Given information

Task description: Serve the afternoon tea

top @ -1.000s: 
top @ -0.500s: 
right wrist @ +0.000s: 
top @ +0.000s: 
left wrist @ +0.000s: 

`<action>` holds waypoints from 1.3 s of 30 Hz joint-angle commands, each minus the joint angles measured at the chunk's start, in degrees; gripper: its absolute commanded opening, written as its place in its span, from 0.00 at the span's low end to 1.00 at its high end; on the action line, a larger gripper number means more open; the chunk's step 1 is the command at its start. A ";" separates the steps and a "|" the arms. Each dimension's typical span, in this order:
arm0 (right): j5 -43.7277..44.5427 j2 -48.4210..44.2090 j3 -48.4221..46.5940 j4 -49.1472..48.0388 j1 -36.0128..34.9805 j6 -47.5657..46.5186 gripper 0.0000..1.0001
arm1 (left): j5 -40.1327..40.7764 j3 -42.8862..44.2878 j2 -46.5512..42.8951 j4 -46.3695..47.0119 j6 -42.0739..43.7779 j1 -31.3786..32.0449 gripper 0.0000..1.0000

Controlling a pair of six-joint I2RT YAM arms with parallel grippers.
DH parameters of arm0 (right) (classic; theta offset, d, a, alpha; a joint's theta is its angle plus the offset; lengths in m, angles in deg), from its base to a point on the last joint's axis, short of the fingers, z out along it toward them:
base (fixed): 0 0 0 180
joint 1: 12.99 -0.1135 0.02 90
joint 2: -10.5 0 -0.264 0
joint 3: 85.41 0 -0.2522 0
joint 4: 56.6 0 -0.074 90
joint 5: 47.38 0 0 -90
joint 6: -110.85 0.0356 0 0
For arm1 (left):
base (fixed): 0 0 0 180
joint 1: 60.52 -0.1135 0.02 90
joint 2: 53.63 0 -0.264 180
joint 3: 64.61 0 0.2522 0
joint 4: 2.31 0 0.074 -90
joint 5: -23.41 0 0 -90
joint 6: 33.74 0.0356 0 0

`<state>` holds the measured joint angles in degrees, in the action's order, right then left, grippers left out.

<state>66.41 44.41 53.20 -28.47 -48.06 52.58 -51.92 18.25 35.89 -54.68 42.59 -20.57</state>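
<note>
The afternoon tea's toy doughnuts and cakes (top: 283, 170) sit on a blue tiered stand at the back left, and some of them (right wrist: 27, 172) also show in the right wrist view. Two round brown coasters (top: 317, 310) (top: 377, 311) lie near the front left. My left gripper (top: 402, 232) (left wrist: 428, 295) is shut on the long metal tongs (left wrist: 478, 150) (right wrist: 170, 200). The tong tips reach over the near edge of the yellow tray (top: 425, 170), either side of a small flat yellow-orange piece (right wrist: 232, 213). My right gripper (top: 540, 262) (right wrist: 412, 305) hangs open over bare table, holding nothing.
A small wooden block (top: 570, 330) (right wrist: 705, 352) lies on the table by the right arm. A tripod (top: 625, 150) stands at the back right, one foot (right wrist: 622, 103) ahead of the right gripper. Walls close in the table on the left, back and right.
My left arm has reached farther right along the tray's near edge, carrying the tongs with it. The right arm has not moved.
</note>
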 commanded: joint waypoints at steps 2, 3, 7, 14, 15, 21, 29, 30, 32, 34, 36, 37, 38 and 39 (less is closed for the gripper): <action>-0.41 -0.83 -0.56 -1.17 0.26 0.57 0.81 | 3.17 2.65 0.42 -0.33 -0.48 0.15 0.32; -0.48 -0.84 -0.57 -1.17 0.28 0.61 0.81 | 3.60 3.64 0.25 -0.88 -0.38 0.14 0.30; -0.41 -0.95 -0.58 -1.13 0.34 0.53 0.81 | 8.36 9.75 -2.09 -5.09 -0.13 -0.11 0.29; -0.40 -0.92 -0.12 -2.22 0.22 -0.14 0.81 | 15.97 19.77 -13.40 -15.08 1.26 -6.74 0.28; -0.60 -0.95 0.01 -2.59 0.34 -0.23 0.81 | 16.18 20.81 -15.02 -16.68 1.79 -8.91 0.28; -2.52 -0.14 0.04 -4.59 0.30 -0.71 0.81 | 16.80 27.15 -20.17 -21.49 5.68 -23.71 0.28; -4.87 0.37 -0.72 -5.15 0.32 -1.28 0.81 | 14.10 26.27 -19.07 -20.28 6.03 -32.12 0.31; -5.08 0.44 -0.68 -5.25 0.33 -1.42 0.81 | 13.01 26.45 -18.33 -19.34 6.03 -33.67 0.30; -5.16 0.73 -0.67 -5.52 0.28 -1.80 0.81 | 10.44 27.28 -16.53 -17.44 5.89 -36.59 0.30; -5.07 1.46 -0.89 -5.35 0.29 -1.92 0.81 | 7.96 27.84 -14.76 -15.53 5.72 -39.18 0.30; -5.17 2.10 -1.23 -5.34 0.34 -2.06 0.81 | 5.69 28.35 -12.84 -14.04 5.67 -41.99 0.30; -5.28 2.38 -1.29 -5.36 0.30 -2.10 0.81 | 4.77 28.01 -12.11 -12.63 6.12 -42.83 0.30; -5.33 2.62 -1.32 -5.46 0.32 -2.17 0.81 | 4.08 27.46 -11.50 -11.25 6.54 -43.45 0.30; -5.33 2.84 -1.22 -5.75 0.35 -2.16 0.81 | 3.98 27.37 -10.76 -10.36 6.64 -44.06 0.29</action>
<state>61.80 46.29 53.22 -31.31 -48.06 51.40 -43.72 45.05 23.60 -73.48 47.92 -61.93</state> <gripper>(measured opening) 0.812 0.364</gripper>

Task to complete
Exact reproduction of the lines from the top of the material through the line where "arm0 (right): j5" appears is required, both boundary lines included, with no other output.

Worked solution
Task description: Serve the afternoon tea

top @ -1.000s: 
top @ -0.500s: 
right wrist @ +0.000s: 
top @ +0.000s: 
left wrist @ +0.000s: 

`<action>` holds waypoints from 1.3 s of 30 Hz joint-angle commands, each minus the joint angles measured at the chunk's start, in degrees; gripper: its absolute commanded opening, written as its place in its span, from 0.00 at the span's low end to 1.00 at its high end; on the action line, a larger gripper number means more open; the chunk's step 1 is the command at its start. A ";" separates the steps and a "|" the arms. Each dimension's typical span, in this order:
arm0 (right): j5 -43.7277..44.5427 j2 -48.4210..44.2090 j3 -48.4221..46.5940 j4 -49.1472..48.0388 j1 -36.0128..34.9805 j6 -47.5657..46.5186 gripper 0.0000..1.0001

There is no more output for this exercise.